PROBLEM TO SOLVE: Exclude the pictures, and otherwise reproduce the data in full.

COLLECTED DATA:
== Segment start ==
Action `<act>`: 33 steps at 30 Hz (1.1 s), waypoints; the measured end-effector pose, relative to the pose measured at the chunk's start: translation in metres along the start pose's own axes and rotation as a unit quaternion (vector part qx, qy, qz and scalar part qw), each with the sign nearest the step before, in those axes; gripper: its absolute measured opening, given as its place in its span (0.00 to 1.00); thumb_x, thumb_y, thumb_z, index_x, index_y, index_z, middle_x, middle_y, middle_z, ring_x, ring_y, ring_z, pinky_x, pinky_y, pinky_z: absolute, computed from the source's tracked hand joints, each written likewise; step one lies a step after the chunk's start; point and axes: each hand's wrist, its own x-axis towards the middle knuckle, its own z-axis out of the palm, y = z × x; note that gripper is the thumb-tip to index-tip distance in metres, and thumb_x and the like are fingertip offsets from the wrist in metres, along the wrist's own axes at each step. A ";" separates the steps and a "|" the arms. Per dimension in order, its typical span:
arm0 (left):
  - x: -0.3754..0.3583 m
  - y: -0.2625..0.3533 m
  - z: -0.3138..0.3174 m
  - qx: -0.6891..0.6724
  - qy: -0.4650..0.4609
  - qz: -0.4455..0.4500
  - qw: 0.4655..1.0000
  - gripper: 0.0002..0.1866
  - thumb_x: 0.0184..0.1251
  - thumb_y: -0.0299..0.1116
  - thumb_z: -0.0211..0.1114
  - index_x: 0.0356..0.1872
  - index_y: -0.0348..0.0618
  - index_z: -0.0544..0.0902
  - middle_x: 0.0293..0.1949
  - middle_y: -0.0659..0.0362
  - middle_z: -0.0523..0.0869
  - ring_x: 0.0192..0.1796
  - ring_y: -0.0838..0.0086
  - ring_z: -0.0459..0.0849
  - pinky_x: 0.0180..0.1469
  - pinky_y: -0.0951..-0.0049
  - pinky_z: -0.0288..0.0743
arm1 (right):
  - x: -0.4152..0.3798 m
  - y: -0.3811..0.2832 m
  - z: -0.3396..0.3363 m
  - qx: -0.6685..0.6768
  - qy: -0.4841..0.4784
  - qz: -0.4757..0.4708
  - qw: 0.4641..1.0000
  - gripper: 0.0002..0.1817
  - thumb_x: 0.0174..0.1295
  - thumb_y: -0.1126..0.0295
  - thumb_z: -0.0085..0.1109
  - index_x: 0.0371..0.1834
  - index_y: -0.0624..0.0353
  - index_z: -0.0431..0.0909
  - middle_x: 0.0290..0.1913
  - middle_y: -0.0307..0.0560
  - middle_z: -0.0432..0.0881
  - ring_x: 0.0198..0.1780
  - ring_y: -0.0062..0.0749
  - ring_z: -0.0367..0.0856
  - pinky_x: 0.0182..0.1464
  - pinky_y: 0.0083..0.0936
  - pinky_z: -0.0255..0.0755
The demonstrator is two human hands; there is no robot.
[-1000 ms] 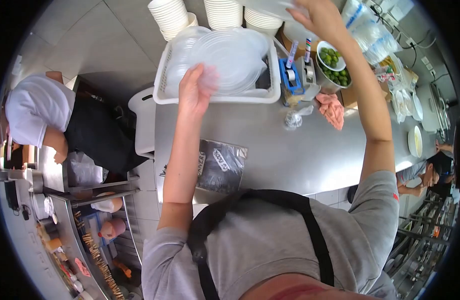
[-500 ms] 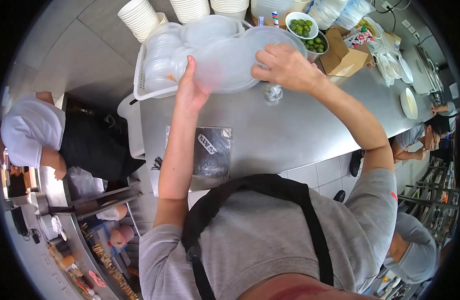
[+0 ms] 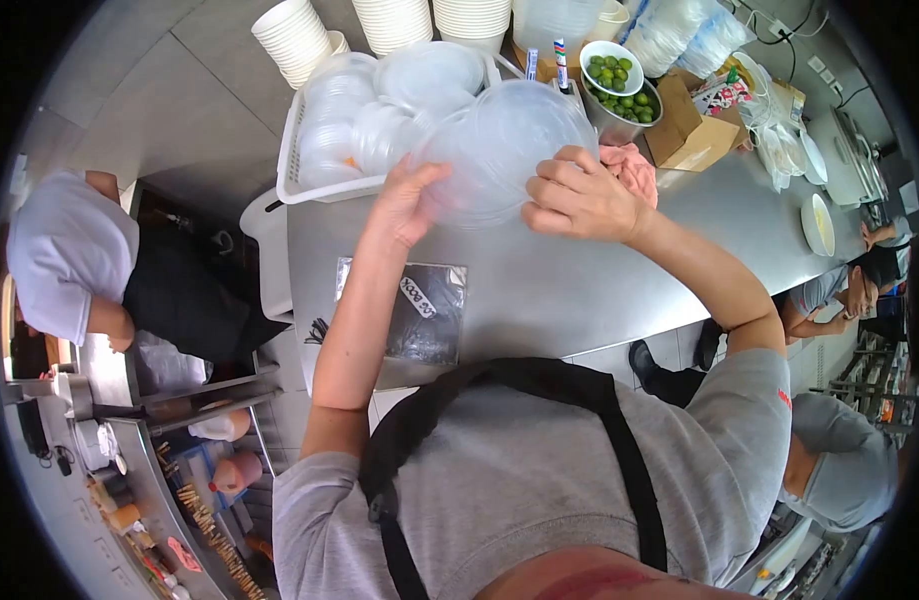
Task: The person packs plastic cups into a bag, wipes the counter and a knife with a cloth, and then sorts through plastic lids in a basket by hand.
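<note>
Several round, translucent plastic lids (image 3: 509,140) are held in a loose, fanned stack above the steel counter, between my two hands. My left hand (image 3: 409,205) grips their left edge, the thumb over the top and the fingers partly hidden underneath. The curled fingers of my right hand (image 3: 584,200) close on the right edge; its thumb is out of sight. Just beyond my left hand stands a white plastic basket (image 3: 291,150) filled with more stacked clear lids (image 3: 329,130). A pink cloth (image 3: 631,172) lies beside my right hand.
Stacked white paper cups (image 3: 394,22) line the back. A bowl of green limes (image 3: 612,72) and a cardboard box (image 3: 691,130) stand to the right. A dark book in a plastic cover (image 3: 429,320) lies near the counter's front edge. Co-workers stand left (image 3: 74,260) and right (image 3: 839,290).
Both hands have brought the lids closer to my body, and the lids are fanned differently. The pink cloth has come into view; the small crumpled plastic ball is no longer visible.
</note>
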 end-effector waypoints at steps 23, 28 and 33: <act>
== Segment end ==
OUTPUT OF THE TASK:
Action `<act>`: 33 steps at 30 Hz (1.1 s), waypoints; the measured end-effector pose, relative to the pose measured at the chunk's start: translation in metres along the start pose's own axes and rotation as a unit quaternion (vector part qx, qy, qz and scalar part qw), each with the sign nearest the step before, in those axes; gripper: its absolute measured opening, given as its place in its span (0.00 to 1.00); thumb_x, thumb_y, thumb_z, index_x, index_y, index_z, middle_x, middle_y, middle_z, ring_x, ring_y, ring_z, pinky_x, pinky_y, pinky_z: absolute, computed from the source's tracked hand joints, each written likewise; step one lies a step after the chunk's start; point and axes: each hand's wrist, its own x-axis towards the middle knuckle, its own z-axis out of the palm, y = z × x; note that gripper is the thumb-tip to index-tip distance in metres, and thumb_x and the like are fingertip offsets from the wrist in metres, along the wrist's own axes at each step. A ";" separates the steps and a "|" the arms. Per dimension in order, its typical span:
arm0 (left):
  - x: -0.3754..0.3583 m
  - y: -0.2625..0.3533 m
  - z: -0.3138..0.3174 m
  - qx: -0.6891..0.6724
  - qy: -0.4650..0.4609
  - qz: -0.4455..0.4500
  - qw: 0.4655..1.0000
  - gripper: 0.0002..0.1866
  - thumb_x: 0.0184..0.1251
  - thumb_y: -0.0299..0.1116
  - thumb_z: -0.0211..0.1114
  - index_x: 0.0356..0.1872
  - index_y: -0.0348..0.0618
  - index_z: -0.0544..0.0902
  - middle_x: 0.0293..0.1949
  - middle_y: -0.0659..0.0362
  - middle_z: -0.0523..0.0869
  - ring_x: 0.0192..0.1796
  - ring_y: -0.0838..0.0086
  - ring_z: -0.0459..0.0849
  - pinky_x: 0.0180..0.1469
  - pinky_y: -0.0951..-0.0049
  - pinky_z: -0.0288..0.0743
arm1 (right):
  - x: -0.4152..0.3798 m
  - y: -0.3811..0.2832 m
  - z: -0.3396..0.3363 m
  - qx: -0.6685..0.6768
  - qy: -0.4841..0.4784
  - qz: -0.4757..0.4708
  - qw: 0.4641..1.0000
  - gripper: 0.0002..0.1817
  - thumb_x: 0.0174..0.1295
  - thumb_y: -0.1126..0.0295
  - thumb_z: -0.0085..0.1109
  - index_x: 0.0371..0.1834
  - index_y: -0.0624..0.0353
  - index_z: -0.0431..0.0909
  - middle_x: 0.0290..0.1913
  - middle_y: -0.0307..0.0560
  - middle_z: -0.0432..0.0881
  - ring_x: 0.0198..0.1780
  - ring_y: -0.0062..0.0749
  - ring_z: -0.0367..0.0856
  - pinky_x: 0.0182..0.1464
  - pinky_y: 0.0083..0.0936
  - pinky_z: -0.0255..0.0755
The demonstrator is two human hands; there is no robot.
[-1000 ms] 
[-500 ms] 
[+0 ms] 
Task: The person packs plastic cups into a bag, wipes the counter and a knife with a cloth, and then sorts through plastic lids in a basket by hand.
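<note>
Several round, translucent plastic lids (image 3: 509,140) are held in a loose, fanned stack above the steel counter, between my two hands. My left hand (image 3: 409,205) grips their left edge, the thumb over the top and the fingers partly hidden underneath. The curled fingers of my right hand (image 3: 584,200) close on the right edge; its thumb is out of sight. Just beyond my left hand stands a white plastic basket (image 3: 291,150) filled with more stacked clear lids (image 3: 329,130). A pink cloth (image 3: 631,172) lies beside my right hand.
Stacked white paper cups (image 3: 394,22) line the back. A bowl of green limes (image 3: 612,72) and a cardboard box (image 3: 691,130) stand to the right. A dark book in a plastic cover (image 3: 429,320) lies near the counter's front edge. Co-workers stand left (image 3: 74,260) and right (image 3: 839,290).
Both hands have brought the lids closer to my body, and the lids are fanned differently. The pink cloth has come into view; the small crumpled plastic ball is no longer visible.
</note>
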 end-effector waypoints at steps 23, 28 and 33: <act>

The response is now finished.